Florence is equipped neither by temperament nor experience to hide her feelings. Jennifer Armstrong, the nurse with whom she lodges, and Jennifer's aunt, Miss Armstrong, a Chelsea Infirmary matron, see Florence's distress easily enough. That evening they absorb her story with the gentle but cavalier empathy expected from veterans of the battlefield. It's just another job for suture and bandage, another young nurse disillusioned by the fickleness of a dashing young doctor.

“My dear,” Miss Armstrong says over hot chocolate, “they don't look to nurses for romance and marriage. We know too much.” She exchanges a glance with her niece and they both smile sadly in the flickering firelight. Jennifer is a year or two older than Florence. There was talk of a doctor in her past, but he had since married an heiress and set up practice in Harley Street. “They want to be the key-holders to the great mysteries of life and death, and they want to hold the knowledge alone. How else are their wives to look up to them with the godlike devotion for which they yearn?”
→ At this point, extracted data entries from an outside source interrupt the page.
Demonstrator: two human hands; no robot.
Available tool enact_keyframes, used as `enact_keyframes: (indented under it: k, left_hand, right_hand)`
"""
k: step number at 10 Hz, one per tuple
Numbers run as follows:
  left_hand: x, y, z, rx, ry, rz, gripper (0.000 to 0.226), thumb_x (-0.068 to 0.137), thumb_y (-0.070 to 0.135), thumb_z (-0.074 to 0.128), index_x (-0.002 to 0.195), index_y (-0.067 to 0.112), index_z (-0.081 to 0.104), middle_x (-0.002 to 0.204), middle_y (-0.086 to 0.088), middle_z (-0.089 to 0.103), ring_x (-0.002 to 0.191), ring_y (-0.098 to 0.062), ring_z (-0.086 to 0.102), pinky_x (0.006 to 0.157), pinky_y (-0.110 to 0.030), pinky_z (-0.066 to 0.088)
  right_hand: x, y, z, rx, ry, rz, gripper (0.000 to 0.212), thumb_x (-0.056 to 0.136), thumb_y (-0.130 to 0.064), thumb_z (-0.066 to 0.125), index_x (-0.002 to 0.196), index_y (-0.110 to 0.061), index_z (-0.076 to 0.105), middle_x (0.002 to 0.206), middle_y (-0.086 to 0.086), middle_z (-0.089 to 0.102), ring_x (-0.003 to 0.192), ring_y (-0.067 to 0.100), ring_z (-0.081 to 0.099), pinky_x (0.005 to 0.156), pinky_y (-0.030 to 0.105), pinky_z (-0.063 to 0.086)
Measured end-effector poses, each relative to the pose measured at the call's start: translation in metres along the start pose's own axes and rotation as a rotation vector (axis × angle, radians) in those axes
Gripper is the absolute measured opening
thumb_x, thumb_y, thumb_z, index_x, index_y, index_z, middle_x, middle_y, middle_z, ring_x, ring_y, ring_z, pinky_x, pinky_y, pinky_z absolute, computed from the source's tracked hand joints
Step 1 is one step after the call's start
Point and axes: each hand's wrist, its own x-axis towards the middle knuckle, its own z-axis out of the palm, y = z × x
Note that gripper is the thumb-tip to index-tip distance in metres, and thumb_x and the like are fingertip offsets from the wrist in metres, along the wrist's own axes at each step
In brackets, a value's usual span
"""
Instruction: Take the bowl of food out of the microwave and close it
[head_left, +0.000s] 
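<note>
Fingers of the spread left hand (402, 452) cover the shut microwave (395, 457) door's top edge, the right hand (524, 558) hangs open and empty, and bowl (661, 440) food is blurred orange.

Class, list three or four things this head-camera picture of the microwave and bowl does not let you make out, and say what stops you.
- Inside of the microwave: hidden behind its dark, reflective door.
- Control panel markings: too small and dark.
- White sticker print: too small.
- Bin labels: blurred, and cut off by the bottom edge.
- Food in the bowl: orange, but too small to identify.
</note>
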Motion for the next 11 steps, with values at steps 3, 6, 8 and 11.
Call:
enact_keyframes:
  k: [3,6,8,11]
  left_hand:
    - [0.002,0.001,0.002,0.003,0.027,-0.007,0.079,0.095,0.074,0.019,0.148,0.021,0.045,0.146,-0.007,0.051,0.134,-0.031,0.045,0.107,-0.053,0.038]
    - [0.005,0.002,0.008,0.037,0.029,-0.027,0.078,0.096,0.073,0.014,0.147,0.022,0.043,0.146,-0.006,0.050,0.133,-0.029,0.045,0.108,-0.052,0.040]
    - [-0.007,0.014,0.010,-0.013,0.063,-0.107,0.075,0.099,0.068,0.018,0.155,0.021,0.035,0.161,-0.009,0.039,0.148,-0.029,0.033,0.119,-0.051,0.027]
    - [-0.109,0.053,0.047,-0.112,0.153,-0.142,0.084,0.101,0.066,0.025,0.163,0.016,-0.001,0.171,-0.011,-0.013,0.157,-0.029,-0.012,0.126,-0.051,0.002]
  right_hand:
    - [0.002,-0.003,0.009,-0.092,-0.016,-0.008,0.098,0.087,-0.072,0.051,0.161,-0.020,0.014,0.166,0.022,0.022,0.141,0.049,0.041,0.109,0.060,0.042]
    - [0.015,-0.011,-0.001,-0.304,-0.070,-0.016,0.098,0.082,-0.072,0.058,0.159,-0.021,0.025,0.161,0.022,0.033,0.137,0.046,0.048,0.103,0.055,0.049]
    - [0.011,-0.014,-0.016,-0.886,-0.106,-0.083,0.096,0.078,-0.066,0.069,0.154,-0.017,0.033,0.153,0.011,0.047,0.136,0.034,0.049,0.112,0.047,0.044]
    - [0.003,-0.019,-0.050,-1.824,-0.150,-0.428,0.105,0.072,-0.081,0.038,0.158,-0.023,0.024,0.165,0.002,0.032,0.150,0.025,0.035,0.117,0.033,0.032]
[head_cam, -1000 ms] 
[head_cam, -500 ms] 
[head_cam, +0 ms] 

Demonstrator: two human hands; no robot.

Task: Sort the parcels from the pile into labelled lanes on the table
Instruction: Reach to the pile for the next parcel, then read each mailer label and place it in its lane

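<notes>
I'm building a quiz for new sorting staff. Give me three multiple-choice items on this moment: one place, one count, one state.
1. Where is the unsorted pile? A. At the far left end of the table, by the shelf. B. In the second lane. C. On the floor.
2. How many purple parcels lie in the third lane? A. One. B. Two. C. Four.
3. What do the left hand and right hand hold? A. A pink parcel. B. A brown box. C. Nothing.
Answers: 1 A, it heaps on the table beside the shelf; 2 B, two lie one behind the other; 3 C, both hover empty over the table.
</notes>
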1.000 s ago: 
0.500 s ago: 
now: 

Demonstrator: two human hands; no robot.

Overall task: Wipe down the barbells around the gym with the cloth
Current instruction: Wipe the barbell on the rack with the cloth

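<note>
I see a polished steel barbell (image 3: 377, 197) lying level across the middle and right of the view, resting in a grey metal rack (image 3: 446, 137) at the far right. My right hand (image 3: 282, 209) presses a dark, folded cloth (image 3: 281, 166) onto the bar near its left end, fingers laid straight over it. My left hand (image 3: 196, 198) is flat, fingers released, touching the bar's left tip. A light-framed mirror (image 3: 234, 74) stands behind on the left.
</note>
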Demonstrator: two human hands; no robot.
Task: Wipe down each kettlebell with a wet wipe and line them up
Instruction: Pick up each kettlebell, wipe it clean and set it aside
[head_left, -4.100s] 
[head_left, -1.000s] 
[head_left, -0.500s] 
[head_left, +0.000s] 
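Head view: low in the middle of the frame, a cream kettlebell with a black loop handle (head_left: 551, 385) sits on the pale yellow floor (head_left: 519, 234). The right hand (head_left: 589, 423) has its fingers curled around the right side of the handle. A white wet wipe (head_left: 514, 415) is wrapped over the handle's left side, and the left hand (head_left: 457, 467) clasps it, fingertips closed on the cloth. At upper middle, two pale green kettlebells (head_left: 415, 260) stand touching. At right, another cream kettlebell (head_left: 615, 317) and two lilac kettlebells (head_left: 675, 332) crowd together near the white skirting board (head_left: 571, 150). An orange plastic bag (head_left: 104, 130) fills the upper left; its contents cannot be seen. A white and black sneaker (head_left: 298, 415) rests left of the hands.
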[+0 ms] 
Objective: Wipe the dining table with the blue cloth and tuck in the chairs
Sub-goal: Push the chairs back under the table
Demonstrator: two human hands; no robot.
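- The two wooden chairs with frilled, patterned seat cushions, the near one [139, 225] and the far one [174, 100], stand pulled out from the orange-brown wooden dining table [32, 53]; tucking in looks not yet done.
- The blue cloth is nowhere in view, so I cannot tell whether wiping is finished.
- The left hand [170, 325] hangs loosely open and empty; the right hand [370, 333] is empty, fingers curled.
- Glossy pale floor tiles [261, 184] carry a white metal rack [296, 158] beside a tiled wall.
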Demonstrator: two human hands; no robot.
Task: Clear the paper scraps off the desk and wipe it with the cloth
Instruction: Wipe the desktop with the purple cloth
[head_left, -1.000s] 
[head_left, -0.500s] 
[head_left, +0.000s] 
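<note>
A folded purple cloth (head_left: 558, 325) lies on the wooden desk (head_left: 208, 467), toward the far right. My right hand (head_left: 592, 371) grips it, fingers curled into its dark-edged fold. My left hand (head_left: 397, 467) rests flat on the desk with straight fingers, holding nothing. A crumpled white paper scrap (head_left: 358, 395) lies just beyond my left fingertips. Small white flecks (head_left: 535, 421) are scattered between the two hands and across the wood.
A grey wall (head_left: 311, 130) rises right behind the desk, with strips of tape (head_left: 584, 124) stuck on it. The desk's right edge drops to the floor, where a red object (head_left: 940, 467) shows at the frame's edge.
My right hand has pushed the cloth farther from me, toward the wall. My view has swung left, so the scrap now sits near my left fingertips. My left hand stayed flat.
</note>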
“But the distrust, Miss Armstrong, this is what hurts, his suggestion that I wanted someone else to vie for my affections.”

Aunt and niece exchange another smile, indulgent but rueful, like the smiles of parents who see the pristine innocence of their own child, and feel the sudden weight of a thousand harsh disappointments to come.

“The vocation we have chosen,” Miss Armstrong whispers as though passing on a secret, “is one that magnifies every experience. It isn't life or death that concerns us; it's ulcers, infections, and a comfortable bed. We soothe and relieve one abrasion at a time. Within each separate gasp, each fever peak, there lays one soul enlarged. This is our world.” She takes a sip of cocoa, feels the steam against her face, and smiles. “The doctor sees a carpet of suffering. He views it from high above and through the pages of his textbook. Your young man's suspicions are not even the worst of it, my dear. They spring from the desire to have and control everything that comes within his circle. Every ruffle and opposition is intolerable. Forget his suspicions. It's the power of his
wants
that should give you pause. It's his wants that will turn those who love him to dust swirling around his feet. You have had a lucky escape.”

Despite the softness of Miss Armstrong's voice, and the concern in her face, there dwells in her words the harshest iron.